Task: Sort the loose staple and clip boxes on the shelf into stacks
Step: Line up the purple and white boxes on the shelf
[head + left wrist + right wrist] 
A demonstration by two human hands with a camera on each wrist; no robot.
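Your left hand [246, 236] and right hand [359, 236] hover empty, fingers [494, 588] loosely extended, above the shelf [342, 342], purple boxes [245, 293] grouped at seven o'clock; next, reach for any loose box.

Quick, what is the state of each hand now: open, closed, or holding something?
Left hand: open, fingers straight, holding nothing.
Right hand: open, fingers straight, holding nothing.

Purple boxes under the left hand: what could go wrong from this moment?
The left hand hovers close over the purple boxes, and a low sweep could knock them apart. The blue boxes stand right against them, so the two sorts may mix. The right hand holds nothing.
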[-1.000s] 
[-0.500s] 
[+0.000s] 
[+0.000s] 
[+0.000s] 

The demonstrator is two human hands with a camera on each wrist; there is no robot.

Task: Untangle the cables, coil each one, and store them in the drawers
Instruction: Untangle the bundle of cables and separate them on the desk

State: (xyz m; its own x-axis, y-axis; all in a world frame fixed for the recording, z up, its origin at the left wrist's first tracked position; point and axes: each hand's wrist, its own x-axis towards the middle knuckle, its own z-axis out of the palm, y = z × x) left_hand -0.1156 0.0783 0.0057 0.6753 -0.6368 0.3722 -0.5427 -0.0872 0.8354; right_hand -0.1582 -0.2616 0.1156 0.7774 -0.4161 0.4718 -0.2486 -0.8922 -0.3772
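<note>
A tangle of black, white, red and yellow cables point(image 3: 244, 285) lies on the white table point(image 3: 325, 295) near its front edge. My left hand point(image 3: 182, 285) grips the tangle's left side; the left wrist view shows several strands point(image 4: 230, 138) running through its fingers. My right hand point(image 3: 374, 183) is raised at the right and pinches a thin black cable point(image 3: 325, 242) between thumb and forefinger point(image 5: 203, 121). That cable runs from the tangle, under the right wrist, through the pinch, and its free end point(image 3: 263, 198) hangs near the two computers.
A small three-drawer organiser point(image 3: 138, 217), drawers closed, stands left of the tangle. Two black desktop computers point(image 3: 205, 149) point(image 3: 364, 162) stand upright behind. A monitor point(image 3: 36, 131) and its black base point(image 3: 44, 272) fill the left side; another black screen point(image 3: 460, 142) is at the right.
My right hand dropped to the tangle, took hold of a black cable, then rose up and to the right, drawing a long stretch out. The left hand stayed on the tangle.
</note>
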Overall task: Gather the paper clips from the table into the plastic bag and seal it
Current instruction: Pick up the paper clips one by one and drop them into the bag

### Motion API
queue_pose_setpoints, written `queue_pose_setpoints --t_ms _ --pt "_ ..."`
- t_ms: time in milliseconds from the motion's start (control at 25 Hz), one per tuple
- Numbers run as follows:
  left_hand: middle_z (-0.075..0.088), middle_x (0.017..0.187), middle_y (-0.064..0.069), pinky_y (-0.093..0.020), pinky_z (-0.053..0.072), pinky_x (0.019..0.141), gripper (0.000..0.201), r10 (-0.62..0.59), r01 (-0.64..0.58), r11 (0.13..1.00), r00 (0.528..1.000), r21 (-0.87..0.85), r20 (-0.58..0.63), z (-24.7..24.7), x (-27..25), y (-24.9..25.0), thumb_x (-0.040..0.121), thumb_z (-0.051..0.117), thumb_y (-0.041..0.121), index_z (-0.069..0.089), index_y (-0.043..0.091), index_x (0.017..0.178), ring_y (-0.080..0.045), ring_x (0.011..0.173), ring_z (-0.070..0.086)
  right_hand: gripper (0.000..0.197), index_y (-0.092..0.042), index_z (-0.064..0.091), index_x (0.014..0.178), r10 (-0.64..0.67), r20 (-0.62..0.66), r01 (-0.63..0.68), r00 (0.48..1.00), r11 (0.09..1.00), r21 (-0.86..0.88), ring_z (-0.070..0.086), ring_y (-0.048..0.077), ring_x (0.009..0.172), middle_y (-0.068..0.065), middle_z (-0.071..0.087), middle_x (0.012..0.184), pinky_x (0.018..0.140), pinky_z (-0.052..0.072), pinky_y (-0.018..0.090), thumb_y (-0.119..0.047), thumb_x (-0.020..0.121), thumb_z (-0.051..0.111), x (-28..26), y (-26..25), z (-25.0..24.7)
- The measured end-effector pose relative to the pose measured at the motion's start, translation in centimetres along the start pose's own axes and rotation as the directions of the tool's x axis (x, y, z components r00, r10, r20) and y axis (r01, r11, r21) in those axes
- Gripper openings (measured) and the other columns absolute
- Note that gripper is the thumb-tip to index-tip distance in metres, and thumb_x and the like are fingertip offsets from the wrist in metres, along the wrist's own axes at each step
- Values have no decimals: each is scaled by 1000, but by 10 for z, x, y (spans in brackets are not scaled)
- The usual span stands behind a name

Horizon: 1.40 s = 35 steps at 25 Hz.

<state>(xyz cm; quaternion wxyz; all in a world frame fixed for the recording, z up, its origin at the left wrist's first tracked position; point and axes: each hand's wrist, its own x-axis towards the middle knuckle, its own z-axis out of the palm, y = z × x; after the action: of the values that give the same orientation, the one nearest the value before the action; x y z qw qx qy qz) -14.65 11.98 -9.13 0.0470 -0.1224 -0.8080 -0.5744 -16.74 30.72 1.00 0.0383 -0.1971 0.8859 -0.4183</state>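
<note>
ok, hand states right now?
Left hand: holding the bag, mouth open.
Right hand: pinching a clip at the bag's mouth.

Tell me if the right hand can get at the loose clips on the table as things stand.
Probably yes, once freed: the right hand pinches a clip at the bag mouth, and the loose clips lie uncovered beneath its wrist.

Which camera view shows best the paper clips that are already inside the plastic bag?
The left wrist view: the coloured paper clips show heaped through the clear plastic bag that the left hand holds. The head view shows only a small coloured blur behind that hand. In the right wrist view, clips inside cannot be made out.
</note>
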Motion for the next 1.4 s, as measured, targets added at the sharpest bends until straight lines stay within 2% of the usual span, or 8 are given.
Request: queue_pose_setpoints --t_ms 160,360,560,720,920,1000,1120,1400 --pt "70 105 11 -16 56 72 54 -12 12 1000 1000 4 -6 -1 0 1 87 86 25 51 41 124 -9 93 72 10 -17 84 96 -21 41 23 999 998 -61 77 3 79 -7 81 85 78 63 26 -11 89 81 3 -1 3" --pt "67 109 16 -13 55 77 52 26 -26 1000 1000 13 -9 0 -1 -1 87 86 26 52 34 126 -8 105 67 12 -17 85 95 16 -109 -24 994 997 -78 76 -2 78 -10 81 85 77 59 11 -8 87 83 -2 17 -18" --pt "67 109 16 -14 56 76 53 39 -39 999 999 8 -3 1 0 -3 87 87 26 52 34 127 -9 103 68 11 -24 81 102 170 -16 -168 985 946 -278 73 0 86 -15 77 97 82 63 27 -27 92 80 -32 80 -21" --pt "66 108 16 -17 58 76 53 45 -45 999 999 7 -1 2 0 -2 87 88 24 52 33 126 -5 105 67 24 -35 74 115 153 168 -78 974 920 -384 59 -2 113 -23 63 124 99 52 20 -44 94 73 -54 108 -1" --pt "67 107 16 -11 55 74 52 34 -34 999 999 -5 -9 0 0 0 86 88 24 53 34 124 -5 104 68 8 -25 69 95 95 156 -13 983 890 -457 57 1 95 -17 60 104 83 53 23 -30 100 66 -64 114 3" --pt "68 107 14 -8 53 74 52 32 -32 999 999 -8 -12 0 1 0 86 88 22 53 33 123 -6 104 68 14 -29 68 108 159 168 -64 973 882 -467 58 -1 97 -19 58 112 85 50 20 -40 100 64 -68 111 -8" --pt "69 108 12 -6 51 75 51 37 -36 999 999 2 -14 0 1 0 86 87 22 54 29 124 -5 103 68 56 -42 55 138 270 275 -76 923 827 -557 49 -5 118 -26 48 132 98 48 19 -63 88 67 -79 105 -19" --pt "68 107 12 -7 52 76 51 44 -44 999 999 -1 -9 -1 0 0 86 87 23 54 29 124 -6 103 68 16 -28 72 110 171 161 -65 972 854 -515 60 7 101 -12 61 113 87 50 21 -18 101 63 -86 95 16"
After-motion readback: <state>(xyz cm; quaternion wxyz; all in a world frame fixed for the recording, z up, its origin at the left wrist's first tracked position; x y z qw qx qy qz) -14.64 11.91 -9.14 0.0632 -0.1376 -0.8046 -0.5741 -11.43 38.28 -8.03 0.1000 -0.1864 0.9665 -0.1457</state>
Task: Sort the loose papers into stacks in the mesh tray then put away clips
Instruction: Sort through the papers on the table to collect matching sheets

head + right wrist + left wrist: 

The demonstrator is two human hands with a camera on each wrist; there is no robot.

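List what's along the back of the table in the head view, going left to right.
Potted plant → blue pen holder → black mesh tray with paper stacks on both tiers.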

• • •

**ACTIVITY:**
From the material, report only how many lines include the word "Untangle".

**SOLUTION FOR THIS PROBLEM:**
2